• [TASK STATEMENT]
Repeat the lines of the data exactly, from the first one through the one that contains "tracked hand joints".

• [DATA TO USE]
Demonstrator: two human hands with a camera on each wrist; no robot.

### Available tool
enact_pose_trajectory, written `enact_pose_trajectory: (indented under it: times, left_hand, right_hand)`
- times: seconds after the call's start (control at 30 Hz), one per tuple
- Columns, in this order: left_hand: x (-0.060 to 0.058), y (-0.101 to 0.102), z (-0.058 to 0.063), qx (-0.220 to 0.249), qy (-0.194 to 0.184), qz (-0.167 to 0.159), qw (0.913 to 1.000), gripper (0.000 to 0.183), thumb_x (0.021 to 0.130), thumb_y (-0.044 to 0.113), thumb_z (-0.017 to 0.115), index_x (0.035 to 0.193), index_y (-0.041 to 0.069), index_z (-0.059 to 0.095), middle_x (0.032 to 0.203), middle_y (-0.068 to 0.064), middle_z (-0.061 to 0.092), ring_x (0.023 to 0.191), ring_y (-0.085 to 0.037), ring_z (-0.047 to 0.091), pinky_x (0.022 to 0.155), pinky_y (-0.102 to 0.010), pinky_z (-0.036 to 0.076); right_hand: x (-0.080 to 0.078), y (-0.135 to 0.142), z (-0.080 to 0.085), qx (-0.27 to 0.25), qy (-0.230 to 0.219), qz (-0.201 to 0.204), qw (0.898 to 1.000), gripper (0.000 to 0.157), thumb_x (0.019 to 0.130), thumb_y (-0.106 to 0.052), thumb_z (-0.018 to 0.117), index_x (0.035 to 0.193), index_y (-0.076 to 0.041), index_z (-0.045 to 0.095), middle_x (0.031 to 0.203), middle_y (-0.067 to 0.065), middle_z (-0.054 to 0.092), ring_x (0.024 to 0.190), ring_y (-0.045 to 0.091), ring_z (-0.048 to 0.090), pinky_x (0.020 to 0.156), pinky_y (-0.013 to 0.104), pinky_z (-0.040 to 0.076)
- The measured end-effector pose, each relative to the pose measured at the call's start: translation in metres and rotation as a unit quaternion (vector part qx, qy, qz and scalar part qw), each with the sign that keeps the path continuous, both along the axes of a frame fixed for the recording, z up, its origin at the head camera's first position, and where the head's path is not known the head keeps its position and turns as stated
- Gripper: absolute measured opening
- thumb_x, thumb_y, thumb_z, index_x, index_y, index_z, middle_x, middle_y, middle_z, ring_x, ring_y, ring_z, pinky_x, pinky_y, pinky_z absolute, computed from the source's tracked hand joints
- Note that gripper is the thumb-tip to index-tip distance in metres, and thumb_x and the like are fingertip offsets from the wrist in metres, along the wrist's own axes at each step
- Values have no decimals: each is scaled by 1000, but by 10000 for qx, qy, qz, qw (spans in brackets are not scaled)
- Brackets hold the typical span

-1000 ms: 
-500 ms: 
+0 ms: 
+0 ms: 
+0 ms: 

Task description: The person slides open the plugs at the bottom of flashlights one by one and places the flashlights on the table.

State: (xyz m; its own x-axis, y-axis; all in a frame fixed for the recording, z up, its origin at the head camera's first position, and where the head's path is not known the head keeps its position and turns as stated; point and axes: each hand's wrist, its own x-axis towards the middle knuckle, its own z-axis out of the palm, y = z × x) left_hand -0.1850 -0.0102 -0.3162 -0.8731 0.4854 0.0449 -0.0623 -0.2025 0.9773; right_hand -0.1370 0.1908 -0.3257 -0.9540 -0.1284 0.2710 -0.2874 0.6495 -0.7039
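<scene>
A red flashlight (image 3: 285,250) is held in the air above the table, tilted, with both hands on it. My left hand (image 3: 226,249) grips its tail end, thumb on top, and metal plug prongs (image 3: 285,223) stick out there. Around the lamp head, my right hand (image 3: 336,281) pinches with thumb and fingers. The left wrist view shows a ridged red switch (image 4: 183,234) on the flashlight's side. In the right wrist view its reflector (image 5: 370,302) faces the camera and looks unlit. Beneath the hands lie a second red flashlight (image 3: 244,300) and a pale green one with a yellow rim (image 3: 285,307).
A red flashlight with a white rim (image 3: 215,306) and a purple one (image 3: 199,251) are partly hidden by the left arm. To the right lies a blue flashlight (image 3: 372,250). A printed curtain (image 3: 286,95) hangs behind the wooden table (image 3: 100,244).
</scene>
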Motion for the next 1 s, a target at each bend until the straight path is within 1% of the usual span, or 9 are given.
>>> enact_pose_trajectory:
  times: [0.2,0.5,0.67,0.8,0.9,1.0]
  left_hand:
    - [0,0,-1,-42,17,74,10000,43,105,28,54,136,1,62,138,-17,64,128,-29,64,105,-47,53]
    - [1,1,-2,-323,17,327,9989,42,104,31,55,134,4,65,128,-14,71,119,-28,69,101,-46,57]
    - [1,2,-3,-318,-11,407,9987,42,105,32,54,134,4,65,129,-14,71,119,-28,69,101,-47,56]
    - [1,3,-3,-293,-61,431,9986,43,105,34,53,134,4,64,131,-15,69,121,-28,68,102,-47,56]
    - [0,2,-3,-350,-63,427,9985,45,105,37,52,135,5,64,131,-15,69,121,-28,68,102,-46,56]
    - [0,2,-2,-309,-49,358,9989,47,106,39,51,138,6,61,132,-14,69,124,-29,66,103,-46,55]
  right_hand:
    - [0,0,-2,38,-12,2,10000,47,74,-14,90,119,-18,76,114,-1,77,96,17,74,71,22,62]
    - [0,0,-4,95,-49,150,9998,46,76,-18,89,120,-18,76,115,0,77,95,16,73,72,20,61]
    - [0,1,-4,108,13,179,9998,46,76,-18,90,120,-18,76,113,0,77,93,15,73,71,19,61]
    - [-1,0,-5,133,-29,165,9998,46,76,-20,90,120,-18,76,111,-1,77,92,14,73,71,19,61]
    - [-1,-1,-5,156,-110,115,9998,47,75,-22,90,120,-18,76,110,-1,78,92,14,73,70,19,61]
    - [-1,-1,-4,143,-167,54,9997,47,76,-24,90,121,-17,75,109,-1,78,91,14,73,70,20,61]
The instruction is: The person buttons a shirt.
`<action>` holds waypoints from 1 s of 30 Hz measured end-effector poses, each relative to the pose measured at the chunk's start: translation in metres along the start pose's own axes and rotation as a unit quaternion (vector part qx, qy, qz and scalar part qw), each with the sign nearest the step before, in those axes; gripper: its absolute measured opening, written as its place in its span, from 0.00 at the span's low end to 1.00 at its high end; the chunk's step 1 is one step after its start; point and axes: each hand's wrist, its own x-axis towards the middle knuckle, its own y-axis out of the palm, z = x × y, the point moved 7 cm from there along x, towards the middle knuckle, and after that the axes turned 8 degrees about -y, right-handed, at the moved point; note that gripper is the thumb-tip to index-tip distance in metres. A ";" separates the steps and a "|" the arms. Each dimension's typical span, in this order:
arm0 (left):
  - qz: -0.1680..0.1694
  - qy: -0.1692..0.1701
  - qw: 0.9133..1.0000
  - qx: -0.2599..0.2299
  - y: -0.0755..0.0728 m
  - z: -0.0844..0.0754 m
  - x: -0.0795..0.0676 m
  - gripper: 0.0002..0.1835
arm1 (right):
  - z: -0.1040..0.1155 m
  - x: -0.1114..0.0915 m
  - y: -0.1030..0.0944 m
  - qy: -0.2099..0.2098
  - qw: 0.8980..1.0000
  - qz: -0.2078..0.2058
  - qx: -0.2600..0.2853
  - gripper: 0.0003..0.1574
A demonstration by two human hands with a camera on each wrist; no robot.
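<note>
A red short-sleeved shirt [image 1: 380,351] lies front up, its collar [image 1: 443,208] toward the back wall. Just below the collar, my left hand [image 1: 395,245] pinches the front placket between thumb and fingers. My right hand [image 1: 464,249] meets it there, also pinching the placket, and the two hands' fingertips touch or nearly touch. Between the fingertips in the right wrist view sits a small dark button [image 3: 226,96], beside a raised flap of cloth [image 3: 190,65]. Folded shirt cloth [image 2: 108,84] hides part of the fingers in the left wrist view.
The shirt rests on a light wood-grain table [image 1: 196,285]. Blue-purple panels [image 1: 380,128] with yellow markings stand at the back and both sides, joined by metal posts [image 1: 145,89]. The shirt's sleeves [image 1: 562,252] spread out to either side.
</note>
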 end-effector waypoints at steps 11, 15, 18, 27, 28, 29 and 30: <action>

• [COMPLETED TASK]
Demonstrator: two human hands with a camera on each wrist; no robot.

### Available tool
enact_pose_trajectory, written `enact_pose_trajectory: (indented under it: times, left_hand, right_hand)`
- times: seconds after the call's start (control at 30 Hz), one per tuple
- Columns, in this order: left_hand: x (-0.060 to 0.058), y (-0.101 to 0.102), z (-0.058 to 0.063), qx (-0.220 to 0.249), qy (-0.194 to 0.184), qz (-0.167 to 0.159), qw (0.913 to 1.000), gripper (0.000 to 0.183), thumb_x (0.021 to 0.130), thumb_y (-0.044 to 0.113), thumb_z (-0.017 to 0.115), index_x (0.035 to 0.193), index_y (-0.041 to 0.069), index_z (-0.059 to 0.095), middle_x (0.032 to 0.203), middle_y (-0.068 to 0.064), middle_z (-0.061 to 0.092), ring_x (0.023 to 0.191), ring_y (-0.085 to 0.037), ring_z (-0.047 to 0.091), pinky_x (0.022 to 0.155), pinky_y (-0.102 to 0.010), pinky_z (-0.036 to 0.076); right_hand: x (-0.080 to 0.078), y (-0.135 to 0.142), z (-0.080 to 0.085), qx (-0.27 to 0.25), qy (-0.230 to 0.219), qz (-0.201 to 0.204), qw (0.898 to 1.000), gripper (0.000 to 0.157), thumb_x (0.019 to 0.130), thumb_y (-0.106 to 0.052), thumb_z (-0.018 to 0.117), index_x (0.035 to 0.193), index_y (-0.076 to 0.041), index_z (-0.045 to 0.095), middle_x (0.031 to 0.203), middle_y (-0.067 to 0.065), middle_z (-0.054 to 0.092), ring_x (0.024 to 0.190), ring_y (-0.045 to 0.091), ring_z (-0.048 to 0.090), pinky_x (0.020 to 0.156), pinky_y (-0.013 to 0.104), pinky_z (-0.040 to 0.076)
- The measured end-effector pose, each relative to the pose measured at the call's start: translation in metres and rotation as a unit quaternion (vector part qx, qy, qz and scalar part qw), each with the sign that keeps the path continuous, both along the axes of a frame fixed for the recording, z up, its origin at the head camera's first position, and where the head's path is not known the head keeps its position and turns as stated
- Gripper: absolute measured opening
- thumb_x, thumb_y, thumb_z, index_x, index_y, index_z, middle_x, middle_y, middle_z, ring_x, ring_y, ring_z, pinky_x, pinky_y, pinky_z absolute, computed from the source's tracked hand joints

The answer was given in full.